Había políticos, actores, actrices, periodistas y hasta un entrenador de fútbol. Era relativamente fácil, pues, huir de los escritores, cuyas cabezas flotaban dispersas entre la multitud. Alvaro siguió el curso de la masa sin abandonar el pasillo y al pasar por delante de una habitación con las puertas abiertas vio a cinco o seis personas alrededor de un televisor, siguiendo un partido de fútbol. Una de esas personas se volvió y le miró con expresión hostil, quizá para que no se uniera al grupo. No lo hizo. Continuó andando hasta el final del pasillo, que terminaba en una cocina sin puertas, donde cuatro hombres soltaban sonoras carcajadas a propósito de algo que acababa de decir uno de ellos. Había un jamón sujeto a unos hierros, con un cuchillo al lado, para que la gente se sirviera. Cortó un par de lonchas, por hacer algo, mientras los individuos reían.
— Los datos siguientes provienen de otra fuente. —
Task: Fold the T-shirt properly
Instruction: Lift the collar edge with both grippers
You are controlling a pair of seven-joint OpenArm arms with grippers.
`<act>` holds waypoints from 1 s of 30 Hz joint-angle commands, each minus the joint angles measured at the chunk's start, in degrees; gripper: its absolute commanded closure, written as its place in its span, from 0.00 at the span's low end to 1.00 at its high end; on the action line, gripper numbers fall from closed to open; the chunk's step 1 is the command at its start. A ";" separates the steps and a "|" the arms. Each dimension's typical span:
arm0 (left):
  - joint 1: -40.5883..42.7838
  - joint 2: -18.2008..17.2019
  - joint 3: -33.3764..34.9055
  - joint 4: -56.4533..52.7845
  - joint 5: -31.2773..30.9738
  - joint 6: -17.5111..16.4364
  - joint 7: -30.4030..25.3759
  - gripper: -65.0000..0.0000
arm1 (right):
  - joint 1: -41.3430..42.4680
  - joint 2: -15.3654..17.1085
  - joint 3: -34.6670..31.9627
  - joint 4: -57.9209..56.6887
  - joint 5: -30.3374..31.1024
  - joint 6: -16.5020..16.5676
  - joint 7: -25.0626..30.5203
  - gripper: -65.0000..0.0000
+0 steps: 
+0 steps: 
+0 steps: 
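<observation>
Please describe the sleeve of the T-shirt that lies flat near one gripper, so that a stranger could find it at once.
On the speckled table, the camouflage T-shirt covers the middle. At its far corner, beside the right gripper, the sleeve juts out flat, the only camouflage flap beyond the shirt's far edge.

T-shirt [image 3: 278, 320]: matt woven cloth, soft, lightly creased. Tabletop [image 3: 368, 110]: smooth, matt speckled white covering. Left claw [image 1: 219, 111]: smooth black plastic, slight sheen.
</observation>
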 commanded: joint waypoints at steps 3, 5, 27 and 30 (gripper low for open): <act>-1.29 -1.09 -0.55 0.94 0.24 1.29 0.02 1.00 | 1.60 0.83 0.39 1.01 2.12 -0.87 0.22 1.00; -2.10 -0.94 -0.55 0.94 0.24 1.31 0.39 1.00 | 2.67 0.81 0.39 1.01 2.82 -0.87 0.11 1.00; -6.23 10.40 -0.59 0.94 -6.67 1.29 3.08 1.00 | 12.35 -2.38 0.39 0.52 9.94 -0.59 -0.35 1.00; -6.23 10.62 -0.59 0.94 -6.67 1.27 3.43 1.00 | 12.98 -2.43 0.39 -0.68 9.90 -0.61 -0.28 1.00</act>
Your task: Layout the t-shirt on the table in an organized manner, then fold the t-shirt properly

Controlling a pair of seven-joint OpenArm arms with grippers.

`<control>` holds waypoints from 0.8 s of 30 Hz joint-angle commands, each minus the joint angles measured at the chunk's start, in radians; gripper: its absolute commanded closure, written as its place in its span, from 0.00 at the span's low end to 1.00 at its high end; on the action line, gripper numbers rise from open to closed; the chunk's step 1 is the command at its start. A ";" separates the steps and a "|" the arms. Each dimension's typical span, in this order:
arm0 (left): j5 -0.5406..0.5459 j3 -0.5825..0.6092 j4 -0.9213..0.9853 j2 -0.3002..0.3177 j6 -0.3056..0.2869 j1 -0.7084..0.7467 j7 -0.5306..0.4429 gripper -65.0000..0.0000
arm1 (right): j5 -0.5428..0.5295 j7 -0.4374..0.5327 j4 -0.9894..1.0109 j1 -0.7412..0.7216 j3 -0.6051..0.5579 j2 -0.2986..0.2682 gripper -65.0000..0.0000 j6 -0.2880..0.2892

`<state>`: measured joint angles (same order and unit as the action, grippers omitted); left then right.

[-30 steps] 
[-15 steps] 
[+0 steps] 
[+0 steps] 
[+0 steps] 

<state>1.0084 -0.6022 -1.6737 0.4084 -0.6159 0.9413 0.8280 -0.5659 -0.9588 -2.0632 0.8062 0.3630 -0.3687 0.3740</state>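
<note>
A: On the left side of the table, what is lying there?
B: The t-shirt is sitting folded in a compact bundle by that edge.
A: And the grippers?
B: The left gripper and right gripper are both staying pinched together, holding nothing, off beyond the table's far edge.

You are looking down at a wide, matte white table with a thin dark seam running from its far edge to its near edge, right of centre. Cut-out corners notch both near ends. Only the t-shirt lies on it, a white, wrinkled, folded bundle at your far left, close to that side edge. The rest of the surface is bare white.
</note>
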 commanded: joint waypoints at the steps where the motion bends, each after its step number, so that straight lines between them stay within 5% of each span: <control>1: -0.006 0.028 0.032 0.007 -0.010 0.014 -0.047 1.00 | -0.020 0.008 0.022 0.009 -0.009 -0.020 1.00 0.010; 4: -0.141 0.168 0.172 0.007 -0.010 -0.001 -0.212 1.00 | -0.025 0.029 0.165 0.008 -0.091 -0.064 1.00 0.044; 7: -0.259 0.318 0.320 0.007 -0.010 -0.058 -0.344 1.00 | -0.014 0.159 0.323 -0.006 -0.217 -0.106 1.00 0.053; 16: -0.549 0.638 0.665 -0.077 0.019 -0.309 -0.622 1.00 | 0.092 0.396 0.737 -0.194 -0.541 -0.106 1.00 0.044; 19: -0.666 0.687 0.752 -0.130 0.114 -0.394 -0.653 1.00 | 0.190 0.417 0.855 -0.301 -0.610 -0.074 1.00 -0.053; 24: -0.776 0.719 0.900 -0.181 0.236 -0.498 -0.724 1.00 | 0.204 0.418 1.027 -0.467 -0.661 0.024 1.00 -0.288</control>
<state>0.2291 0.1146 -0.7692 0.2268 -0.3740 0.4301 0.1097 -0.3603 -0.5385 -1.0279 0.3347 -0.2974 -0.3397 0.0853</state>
En esto, uno de ellos reparó en él.

—Eres Álvaro Abril —dijo—, a mi hijo le gustó mucho tu novela.

—Gracias.

—Le diré que te he visto.

—Gracias.

Álvaro abandonó el salón y salió al pasillo. Le acababan de decir una de las frases que más temía: a mi hijo le gustó mucho tu novela. A mi hijo le gustan mucho tus tonterías, querían decir. Y yo me cago en tu padre, dijo él moviendo los labios, aterrado ya por no encontrar con quien hablar, pues le pareció que la gente comenzaba a mirarle. Esta vez se metió por la primera puerta abierta que le salió al paso y entró en un salón grande, forrado de libros, a cuyo fondo, de espaldas, vio a Laura Ancos, la directora de Talleres Literarios, su jefa, que hablaba conmigo. Mi último libro, una recopilación de reportajes publicados en prensa, había funcionado bien, e intentaba convencerme de que diera alguna clase de escritura periodística en Talleres Literarios.